--- START ---

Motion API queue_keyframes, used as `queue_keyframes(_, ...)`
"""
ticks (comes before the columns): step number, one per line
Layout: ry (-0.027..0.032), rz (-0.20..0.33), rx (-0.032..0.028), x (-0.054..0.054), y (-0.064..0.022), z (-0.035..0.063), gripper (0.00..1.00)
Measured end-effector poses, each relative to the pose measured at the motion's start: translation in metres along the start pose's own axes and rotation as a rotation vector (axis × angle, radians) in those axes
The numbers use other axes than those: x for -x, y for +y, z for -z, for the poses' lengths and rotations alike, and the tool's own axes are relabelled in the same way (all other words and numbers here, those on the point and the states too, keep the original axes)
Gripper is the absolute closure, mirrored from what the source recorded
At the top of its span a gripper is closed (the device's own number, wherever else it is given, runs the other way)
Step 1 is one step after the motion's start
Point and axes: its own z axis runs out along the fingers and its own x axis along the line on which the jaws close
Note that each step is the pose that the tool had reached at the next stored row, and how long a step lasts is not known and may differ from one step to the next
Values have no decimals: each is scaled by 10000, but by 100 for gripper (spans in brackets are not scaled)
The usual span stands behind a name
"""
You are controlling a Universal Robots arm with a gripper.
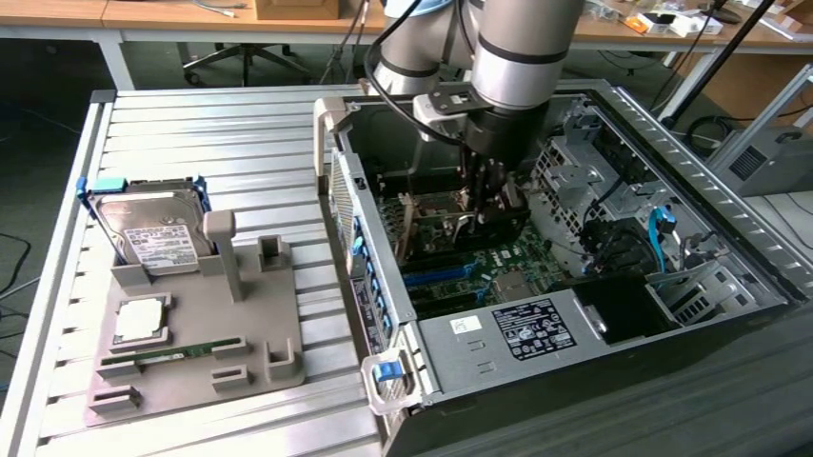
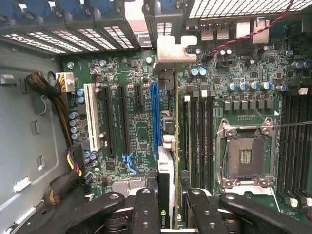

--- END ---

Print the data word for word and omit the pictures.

> **Solution to the exercise**:
Motion API queue_keyframes, used as `queue_keyframes(_, ...)`
"""
ticks (comes before the columns): step number, one per line
Layout: ry (-0.027..0.032), rz (-0.20..0.33), rx (-0.032..0.028), x (-0.054..0.054), y (-0.064..0.022), z (-0.035..0.063), gripper (0.00..1.00)
Measured end-effector poses, each relative to the pose measured at the motion's start: translation in metres along the start pose's own axes and rotation as a rotation vector (axis × angle, radians) in those axes
The numbers use other axes than those: x for -x, y for +y, z for -z, for the poses' lengths and rotations alike, and the tool's own axes are relabelled in the same way (all other words and numbers here, those on the point and the states too, keep the original axes)
Gripper is the absolute closure, mirrored from what the source recorded
At the top of its span a gripper is closed (the device's own number, wherever else it is given, runs the other way)
Step 1 is one step after the motion's start
Point and axes: its own z axis runs out along the fingers and its own x axis along the line on which the jaws close
Note that each step is the pose that the tool had reached at the next stored row, and how long a step lasts is not known and may differ from one step to the next
Values have no decimals: each is scaled by 10000, but by 100 for gripper (spans in brackets are not scaled)
The usual span stands behind a name
"""
You are controlling a Universal Robots arm with a gripper.

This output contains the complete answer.